SOURCE MATERIAL —

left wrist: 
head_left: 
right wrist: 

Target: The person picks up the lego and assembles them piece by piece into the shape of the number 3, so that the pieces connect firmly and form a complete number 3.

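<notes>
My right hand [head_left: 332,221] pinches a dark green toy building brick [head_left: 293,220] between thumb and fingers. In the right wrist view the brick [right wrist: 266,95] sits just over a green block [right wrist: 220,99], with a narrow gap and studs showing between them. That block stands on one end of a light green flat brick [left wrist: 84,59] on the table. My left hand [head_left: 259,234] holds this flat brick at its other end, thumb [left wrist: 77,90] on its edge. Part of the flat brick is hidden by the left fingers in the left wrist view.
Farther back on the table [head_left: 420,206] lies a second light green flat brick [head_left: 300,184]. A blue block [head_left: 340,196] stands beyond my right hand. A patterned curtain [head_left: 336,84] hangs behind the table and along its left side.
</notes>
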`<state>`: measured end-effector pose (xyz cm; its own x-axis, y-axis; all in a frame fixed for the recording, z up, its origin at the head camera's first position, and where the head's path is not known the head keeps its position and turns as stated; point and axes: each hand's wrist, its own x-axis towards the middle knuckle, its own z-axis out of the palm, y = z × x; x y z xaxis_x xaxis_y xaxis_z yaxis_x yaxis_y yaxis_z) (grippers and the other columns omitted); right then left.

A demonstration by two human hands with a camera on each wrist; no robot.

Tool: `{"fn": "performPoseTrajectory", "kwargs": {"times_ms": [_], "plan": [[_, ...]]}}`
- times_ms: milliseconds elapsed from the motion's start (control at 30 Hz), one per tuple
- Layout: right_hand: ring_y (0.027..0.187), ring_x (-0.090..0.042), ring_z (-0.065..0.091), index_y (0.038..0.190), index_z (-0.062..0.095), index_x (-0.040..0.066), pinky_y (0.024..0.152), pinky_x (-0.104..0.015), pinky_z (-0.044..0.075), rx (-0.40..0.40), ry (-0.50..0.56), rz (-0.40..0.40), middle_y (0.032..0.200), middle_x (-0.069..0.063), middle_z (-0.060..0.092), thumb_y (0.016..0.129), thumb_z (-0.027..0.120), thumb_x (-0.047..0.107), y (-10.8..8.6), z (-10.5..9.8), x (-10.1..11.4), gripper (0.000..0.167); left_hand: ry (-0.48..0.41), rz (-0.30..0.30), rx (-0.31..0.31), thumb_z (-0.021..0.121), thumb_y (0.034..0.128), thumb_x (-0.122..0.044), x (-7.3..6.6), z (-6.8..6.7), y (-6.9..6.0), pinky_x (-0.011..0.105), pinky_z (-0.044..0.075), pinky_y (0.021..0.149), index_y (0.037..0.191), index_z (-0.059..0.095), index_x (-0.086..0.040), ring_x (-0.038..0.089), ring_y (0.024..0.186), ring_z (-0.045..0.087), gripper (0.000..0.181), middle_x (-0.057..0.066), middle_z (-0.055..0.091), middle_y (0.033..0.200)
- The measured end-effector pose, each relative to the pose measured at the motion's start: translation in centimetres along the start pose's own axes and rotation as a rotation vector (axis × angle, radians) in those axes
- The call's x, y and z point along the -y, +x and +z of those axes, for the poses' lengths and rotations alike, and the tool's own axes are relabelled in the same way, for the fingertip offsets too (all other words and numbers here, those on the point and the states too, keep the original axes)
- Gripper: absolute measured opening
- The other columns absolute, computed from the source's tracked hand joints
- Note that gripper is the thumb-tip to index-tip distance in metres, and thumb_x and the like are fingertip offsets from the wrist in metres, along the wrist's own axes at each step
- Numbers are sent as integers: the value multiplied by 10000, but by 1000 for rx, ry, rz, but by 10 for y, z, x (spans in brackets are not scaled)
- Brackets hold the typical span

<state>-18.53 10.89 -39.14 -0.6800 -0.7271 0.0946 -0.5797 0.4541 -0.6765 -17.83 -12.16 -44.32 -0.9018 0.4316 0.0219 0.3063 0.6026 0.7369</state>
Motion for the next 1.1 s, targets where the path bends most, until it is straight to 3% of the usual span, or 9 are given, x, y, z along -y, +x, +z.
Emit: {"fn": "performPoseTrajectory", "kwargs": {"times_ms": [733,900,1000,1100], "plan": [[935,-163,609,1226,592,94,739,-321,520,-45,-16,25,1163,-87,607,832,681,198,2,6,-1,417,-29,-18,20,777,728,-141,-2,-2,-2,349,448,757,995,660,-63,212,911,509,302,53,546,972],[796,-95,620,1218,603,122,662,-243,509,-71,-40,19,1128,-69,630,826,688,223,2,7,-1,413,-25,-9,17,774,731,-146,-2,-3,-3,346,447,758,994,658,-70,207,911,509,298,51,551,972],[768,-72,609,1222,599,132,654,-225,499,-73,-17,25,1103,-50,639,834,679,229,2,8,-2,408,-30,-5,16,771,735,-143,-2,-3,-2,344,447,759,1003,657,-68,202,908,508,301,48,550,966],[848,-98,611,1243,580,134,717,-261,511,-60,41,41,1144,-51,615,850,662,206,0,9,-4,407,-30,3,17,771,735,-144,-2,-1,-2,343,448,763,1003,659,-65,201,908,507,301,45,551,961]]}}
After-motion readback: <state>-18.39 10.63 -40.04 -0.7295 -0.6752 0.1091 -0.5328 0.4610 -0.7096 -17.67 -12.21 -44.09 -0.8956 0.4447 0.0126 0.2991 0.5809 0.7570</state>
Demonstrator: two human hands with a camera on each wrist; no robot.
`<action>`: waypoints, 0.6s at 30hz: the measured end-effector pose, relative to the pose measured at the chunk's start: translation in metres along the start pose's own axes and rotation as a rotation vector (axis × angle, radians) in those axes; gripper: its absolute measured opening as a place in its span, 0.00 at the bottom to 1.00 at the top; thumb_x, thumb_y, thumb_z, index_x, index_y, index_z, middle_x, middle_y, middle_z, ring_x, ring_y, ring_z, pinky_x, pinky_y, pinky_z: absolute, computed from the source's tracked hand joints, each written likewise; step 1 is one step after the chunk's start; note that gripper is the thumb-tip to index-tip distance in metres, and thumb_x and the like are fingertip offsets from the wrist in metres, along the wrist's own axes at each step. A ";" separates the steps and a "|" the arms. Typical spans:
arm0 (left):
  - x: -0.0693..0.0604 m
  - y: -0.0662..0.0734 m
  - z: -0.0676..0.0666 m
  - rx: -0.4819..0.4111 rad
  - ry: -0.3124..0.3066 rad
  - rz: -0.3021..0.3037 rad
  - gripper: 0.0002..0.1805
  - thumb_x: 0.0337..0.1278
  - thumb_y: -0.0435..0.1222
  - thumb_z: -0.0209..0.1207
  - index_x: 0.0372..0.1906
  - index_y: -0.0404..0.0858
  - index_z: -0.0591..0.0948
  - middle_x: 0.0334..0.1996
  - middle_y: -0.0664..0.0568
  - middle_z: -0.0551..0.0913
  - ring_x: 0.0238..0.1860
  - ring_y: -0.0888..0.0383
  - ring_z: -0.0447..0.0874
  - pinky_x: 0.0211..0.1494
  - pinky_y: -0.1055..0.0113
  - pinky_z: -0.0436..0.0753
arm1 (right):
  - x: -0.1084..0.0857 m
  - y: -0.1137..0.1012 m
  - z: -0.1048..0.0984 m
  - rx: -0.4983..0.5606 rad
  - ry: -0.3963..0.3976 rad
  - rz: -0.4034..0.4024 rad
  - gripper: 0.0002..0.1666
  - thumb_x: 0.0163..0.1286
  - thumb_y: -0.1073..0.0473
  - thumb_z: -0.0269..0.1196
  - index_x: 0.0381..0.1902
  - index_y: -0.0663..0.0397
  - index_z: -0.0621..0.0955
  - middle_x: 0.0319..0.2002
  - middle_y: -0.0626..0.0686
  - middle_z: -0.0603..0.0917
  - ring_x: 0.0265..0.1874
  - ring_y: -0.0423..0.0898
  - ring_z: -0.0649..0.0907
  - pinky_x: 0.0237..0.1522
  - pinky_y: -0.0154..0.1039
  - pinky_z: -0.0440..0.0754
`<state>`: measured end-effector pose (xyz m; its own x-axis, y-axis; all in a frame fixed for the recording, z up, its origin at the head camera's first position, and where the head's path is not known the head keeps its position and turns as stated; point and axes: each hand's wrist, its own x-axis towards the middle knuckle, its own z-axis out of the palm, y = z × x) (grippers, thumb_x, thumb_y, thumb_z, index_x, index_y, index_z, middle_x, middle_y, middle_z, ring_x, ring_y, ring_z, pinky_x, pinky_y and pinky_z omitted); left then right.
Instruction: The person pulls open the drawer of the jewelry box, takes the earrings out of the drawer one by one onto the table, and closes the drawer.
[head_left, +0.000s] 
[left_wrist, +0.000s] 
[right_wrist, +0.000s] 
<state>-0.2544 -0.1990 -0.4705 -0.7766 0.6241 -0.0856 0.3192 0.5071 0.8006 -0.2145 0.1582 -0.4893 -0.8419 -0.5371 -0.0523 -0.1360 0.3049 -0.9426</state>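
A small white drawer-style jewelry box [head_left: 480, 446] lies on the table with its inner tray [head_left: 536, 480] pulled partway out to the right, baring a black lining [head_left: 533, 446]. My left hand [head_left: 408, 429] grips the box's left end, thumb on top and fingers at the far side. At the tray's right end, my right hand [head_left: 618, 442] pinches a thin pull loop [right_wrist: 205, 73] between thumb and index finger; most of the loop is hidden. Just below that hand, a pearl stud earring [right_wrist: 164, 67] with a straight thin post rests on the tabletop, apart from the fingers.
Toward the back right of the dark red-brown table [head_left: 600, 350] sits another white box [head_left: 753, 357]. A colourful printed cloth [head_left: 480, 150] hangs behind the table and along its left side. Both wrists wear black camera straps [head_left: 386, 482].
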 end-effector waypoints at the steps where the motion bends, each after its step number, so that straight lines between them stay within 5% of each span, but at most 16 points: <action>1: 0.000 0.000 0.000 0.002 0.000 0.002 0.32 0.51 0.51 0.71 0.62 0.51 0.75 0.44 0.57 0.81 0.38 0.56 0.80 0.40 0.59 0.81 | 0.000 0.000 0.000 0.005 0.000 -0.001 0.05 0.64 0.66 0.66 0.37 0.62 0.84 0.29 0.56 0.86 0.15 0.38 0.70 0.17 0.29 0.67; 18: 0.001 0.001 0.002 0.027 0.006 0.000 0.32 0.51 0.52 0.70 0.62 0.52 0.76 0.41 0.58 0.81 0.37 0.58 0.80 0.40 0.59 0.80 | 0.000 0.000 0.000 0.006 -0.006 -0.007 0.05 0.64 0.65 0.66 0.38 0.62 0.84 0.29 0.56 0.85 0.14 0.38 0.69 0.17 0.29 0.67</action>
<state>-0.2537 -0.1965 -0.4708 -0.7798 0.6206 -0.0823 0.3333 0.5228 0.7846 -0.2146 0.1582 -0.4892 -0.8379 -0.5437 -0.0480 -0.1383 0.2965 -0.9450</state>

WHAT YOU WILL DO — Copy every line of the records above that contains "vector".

ANSWER TO THIS PROBLEM —
- The measured end-effector pose, each relative to the pose measured at the motion's start: translation in centimetres along the start pose's own axes and rotation as a rotation vector (axis × angle, radians) in those axes
`<action>`: waypoints, 0.6s at 30hz: the measured end-effector pose, relative to the pose measured at the chunk's start: translation in metres along the start pose's own axes and rotation as a rotation vector (axis × angle, radians) in those axes; gripper: its absolute measured opening as a place in its span, 0.00 at the bottom to 1.00 at the top; thumb_x, thumb_y, thumb_z, index_x, index_y, index_z, middle_x, middle_y, middle_z, ring_x, ring_y, ring_z, pinky_x, pinky_y, pinky_z: absolute, computed from the source's tracked hand joints, each written likewise; step 1 is one step after the chunk's start; note that gripper is the thumb-tip to index-tip distance in metres, and thumb_x and the like are fingertip offsets from the wrist in metres, along the wrist's own axes at each step. A ";" separates the steps and a "|" the arms. Typical spans:

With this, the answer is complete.